Voluntarios y funcionarios del Banco de Alimentos de Cundinamarca llegaron sobre las 4:00 a.m. de este viernes y no los dejaron entrar, incluso la gerencia de Corabastos les mandó la Policía.

Dijo el presidente de la Fundación Banco de Alimentos de Cundinamarca, Ricardo López, que apenas hace 10 días entraron en operación. “Lo que hacemos es llevar alimentos a los municipios más necesitados del departamento, hemos recogido cerca de 50 toneladas y cada vez que vamos a Corabastos sacamos tres carros llenos, que equivalen a 4 o 5 toneladas, y eso va directamente a los municipios. Ayer estuvimos con los voluntarios de Soacha, ellos nos ayudaron a llevar todo  para distribuirlo directamente en las fundaciones de esta población”, sostuvo.

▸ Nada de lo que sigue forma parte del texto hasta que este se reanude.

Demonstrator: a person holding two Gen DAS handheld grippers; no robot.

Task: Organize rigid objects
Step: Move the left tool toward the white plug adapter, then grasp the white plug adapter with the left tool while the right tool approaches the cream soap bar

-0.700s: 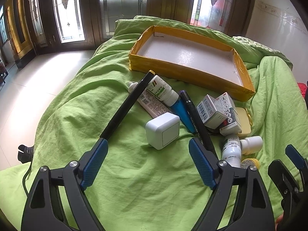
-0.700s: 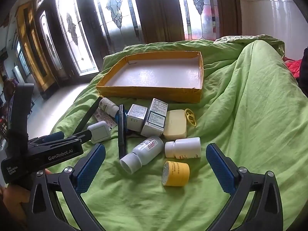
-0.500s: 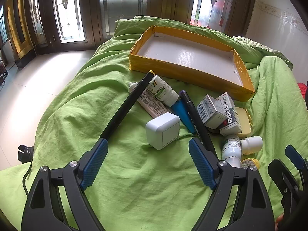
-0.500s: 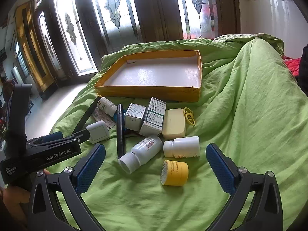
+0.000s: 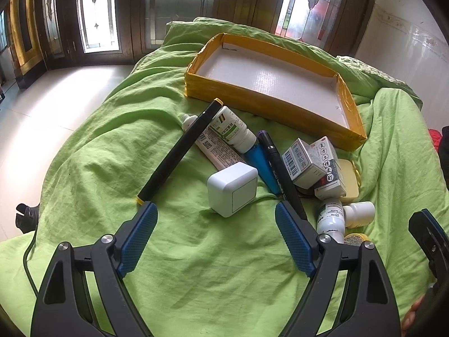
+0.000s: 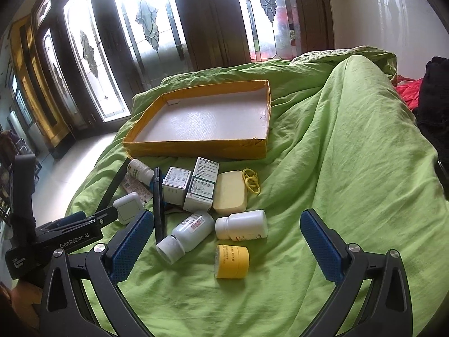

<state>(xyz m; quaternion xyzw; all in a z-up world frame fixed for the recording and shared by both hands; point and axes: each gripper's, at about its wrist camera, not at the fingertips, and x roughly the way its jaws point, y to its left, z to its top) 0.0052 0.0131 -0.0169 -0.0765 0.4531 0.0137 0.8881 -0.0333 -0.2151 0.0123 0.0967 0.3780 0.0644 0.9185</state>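
Note:
A yellow-walled tray (image 5: 261, 104) (image 6: 196, 147) with a white floor sits at the back of the green bedcover, nothing in it. In front lies a heap: a white cube adapter (image 5: 233, 188) (image 6: 127, 207), a long black marker (image 5: 179, 151), a black pen (image 5: 280, 171) (image 6: 158, 196), medicine boxes (image 5: 311, 165) (image 6: 200, 185), white bottles (image 6: 241, 224) (image 6: 186, 234), a yellow jar (image 6: 232, 261) and a cream case (image 6: 230, 192). My left gripper (image 5: 216, 238) is open just short of the adapter. My right gripper (image 6: 227, 245) is open around the bottles and the jar, touching none.
The green cover (image 5: 84, 154) falls off to a pale tiled floor (image 5: 42, 98) on the left. Yellow rings (image 6: 251, 181) lie beside the cream case. Red and black cloth (image 6: 426, 95) sits at the far right. Dark doors with patterned glass (image 6: 146, 28) stand behind.
In the right wrist view the heap and the tray have slid slightly up and left. The left wrist view is almost unchanged. Both grippers stay open and empty.

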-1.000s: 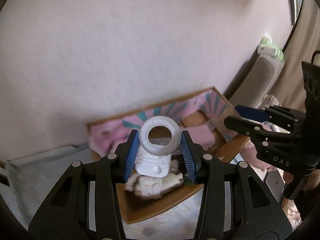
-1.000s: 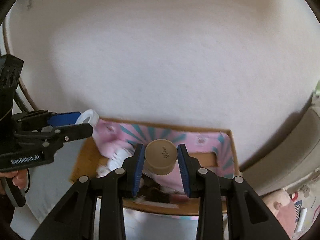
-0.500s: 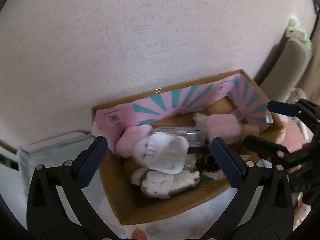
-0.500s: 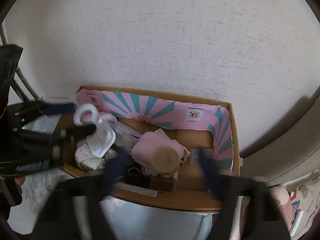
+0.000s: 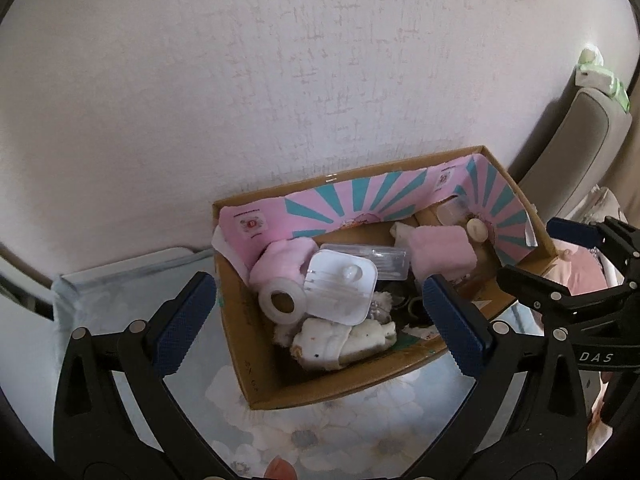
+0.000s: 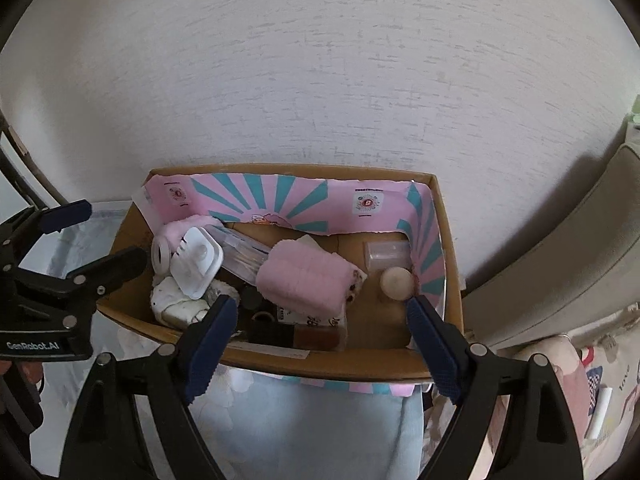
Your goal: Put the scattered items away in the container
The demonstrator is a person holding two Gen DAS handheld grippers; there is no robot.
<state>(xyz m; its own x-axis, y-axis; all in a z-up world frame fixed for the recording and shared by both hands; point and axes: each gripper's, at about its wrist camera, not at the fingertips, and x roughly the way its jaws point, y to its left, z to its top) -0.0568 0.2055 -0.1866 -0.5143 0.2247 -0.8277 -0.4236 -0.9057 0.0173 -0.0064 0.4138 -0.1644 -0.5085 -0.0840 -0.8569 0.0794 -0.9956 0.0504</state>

 Aunque estos días los habían acosado por recoger alimentos, la sorpresa se la llevaron en la mañana de este viernes.

“Llegamos y había orden de no dejarnos entrar, nos mandaron hasta la Policía… Hoy varios y cientos de hogares de Soacha que iban a tener este alimento no lo pueden recibir. Las 15 o 20 toneladas que sobran en Corabastos se van a botar por decisión de un gerente que no nos dejó entrar”, agregó López Arévalo.

Dijo el Presidente que además de Soacha, recogen comida en la central mayorista para familias vulnerables de  municipios como Facatativá, Funza y Mosquera.

En Corabastos se pierden toneladas de alimentos al día, las cuales terminan en la basura, por eso el trabajo de los voluntarios del banco es fundamental para aprovechar lo que más se pueda.

“El alimento me lo dan son los comerciantes, no es Corabastos. Nos trataron como unos delincuentes, el gerente envió al ejército de vigilantes a sacarnos, entonces tocó suspender la actividad hasta que lo permitan”, finalizó López.